North Korea Declares US Extensions of Sanctions ‘A Hostile Act’

The latest US extension of sanctions is a hostile act against North Korea and a challenge to a historical summit among two countries in Singapore last year, an official of Pyongyang’s foreign ministry said.

Last week, the White House extended six executive orders, including sanctions imposed over North Korea’s nuclear and missile plans by one year.
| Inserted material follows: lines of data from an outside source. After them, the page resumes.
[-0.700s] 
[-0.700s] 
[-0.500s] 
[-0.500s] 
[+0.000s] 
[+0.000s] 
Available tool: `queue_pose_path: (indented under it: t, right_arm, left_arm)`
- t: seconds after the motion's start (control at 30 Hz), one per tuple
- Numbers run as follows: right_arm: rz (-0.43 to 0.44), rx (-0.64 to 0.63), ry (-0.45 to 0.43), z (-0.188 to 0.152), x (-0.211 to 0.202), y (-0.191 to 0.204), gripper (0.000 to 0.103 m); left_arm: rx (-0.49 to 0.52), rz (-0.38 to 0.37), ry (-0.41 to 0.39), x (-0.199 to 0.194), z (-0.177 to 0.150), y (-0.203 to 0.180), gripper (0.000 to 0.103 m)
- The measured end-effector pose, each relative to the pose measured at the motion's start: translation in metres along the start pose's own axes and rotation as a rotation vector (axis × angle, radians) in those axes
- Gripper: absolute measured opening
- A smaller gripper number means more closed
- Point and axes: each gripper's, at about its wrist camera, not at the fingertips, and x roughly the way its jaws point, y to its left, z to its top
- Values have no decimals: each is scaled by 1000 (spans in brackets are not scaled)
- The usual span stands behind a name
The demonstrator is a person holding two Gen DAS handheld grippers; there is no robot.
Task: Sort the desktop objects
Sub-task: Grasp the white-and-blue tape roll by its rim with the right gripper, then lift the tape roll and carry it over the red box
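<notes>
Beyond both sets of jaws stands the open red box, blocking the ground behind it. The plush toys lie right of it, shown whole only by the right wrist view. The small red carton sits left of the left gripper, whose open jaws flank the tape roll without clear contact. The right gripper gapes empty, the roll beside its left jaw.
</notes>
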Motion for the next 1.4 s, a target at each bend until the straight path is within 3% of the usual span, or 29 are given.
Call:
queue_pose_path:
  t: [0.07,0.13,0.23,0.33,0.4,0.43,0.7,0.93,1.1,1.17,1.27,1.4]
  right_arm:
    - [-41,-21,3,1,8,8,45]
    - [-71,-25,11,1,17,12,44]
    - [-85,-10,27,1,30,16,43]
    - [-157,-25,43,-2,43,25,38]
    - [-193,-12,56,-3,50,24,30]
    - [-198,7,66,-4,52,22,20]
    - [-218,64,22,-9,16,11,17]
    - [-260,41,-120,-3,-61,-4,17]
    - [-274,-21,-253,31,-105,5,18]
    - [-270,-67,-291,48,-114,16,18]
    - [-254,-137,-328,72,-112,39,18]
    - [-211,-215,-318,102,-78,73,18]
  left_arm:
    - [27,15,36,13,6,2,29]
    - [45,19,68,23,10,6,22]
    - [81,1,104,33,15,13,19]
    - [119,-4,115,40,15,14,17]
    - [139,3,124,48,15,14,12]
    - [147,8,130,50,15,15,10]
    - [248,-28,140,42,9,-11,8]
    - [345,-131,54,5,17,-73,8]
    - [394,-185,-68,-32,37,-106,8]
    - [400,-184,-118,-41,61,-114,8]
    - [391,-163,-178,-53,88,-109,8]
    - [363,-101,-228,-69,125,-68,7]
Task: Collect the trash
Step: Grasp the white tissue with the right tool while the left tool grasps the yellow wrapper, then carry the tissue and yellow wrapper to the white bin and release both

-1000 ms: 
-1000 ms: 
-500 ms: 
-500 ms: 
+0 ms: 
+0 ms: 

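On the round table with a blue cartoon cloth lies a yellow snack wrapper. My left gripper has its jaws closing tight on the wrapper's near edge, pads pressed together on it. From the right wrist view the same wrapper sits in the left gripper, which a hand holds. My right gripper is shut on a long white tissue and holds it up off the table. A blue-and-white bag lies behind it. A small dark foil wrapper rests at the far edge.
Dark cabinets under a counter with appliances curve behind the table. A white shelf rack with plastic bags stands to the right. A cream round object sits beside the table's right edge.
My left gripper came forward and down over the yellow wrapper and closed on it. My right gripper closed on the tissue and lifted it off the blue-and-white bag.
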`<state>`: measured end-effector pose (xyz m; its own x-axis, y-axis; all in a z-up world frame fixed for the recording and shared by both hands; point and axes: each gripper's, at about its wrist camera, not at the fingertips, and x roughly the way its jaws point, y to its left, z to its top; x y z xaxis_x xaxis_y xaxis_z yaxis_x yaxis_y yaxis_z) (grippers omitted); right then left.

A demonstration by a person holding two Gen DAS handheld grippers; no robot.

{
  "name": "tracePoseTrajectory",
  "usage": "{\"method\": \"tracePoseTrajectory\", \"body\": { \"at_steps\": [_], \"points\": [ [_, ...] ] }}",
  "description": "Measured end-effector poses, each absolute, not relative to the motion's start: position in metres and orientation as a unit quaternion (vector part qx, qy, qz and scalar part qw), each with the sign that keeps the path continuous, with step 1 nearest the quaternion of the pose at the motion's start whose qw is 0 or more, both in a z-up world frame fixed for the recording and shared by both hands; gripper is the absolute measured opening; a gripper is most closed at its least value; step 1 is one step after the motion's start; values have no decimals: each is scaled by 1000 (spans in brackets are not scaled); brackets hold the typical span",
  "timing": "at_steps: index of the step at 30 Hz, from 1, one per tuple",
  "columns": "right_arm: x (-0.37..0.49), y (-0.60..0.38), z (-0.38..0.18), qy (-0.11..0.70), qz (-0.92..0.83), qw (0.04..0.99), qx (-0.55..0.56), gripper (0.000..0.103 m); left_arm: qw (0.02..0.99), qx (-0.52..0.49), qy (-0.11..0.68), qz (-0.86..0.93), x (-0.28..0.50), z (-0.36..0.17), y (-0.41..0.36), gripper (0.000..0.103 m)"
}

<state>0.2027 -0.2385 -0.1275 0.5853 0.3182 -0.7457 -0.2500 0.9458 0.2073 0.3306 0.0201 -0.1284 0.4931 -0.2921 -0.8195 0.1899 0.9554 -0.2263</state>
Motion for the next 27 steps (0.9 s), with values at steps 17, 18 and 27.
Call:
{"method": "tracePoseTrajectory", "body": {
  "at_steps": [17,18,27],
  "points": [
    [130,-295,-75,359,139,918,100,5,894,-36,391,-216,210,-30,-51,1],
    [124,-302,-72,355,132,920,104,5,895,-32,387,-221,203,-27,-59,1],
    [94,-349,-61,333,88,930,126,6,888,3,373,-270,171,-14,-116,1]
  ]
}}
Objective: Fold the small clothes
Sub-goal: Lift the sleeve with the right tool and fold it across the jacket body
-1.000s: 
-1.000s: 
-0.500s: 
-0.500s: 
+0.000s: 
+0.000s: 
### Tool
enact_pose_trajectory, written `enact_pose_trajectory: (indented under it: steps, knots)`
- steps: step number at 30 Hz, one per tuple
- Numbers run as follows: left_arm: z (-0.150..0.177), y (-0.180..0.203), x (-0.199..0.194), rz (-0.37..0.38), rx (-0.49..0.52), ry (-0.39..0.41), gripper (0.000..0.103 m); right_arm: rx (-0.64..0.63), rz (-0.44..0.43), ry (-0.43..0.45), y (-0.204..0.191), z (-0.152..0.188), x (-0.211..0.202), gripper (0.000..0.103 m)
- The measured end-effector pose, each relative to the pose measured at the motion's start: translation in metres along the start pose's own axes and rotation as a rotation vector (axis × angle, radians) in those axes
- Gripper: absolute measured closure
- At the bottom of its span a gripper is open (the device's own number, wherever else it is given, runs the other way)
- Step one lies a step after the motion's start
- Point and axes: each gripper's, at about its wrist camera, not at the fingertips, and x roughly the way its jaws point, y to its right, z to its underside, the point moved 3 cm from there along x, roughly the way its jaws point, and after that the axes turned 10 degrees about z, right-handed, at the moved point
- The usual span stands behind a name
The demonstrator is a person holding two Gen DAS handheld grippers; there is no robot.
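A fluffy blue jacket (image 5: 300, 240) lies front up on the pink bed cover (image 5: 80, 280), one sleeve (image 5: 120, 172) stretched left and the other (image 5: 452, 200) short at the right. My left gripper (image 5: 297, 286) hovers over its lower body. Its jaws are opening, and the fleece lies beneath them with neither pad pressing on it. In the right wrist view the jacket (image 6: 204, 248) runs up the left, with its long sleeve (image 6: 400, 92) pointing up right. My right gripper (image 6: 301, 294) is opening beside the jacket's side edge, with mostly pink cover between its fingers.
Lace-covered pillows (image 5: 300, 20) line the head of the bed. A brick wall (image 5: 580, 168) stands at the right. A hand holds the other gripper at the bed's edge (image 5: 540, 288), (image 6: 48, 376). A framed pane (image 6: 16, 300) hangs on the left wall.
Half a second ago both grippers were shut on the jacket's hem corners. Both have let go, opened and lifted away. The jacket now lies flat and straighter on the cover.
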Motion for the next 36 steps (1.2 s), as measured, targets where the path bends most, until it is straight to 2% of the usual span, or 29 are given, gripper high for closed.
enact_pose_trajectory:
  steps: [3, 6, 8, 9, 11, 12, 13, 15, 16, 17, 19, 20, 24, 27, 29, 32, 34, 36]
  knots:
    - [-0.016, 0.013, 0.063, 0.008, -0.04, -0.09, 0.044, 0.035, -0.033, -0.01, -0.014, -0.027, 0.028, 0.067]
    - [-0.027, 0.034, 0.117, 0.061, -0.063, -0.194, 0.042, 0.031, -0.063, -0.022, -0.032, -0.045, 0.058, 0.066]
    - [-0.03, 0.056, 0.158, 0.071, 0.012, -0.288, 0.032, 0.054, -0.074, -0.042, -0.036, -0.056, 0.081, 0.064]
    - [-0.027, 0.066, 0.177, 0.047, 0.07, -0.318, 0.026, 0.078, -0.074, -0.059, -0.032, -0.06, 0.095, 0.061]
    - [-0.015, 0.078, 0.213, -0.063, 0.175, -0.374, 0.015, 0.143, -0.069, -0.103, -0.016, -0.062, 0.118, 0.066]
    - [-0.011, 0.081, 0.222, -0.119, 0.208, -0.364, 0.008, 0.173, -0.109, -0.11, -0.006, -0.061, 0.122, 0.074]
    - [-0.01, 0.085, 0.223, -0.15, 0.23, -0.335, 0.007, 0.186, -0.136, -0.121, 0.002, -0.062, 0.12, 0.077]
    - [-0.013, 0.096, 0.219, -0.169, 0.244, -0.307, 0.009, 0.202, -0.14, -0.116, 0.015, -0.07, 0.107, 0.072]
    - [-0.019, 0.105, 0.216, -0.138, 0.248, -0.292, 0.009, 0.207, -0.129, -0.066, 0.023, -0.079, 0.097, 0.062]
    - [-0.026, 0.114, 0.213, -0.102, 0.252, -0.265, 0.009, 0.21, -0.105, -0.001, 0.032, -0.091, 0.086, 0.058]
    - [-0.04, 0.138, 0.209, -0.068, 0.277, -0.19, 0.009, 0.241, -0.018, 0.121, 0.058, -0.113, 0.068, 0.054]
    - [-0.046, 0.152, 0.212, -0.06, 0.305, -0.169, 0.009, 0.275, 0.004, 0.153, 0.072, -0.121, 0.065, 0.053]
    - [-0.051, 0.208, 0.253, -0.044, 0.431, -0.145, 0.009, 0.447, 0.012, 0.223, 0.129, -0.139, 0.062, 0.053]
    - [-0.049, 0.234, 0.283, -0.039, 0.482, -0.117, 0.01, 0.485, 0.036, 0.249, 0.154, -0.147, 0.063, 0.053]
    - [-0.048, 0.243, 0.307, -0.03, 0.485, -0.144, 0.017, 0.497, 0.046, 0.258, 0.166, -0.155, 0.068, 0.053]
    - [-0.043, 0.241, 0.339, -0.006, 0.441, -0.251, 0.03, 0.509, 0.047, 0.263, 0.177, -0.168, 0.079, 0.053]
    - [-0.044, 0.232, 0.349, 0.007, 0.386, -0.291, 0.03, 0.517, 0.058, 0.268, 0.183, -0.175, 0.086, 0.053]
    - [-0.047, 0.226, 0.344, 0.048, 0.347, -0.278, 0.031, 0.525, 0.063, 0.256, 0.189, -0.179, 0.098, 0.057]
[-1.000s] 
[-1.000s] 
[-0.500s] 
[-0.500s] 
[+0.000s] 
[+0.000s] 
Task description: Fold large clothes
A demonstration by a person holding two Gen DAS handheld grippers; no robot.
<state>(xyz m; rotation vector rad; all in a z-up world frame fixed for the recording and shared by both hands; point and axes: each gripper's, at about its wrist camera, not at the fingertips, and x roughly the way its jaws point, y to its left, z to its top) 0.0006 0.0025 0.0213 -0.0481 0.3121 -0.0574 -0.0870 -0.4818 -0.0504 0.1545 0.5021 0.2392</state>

The anonymous North Korean foreign ministry official denounced US Secretary of State Mike Pompeo’s remarks that more than 80.0% of the North Korean economy had been disturbed by sanctions.

“This is … a manifestation of the most extreme hostile acts by the United States,” the official said in a statement published by North Korea’s official KCNA news agency.

“All these speak clearly to the fact that the wild dream of the United States to bring us to our knees by means of sanctions and pressure has not changed at all but grows even more undisguised,” he further added.

North Korean leader Kim Jong Un and US President Donald Trump held their first significant summit in Singapore in June last year, wherein they decided to make new relations and work toward the denuclearization of the Korean peninsula.

But the second summit in Vietnam in February wasn’t successful as both sides failed to arrive at a consensus amidst the US demands for denuclearization and North Korean demands for sanction relief.

The North Korean spokesman cautioned it would be difficult to reach denuclearization as long as policymakers, who have an “inveterate antagonism” toward North Korea, exercise control over US politics.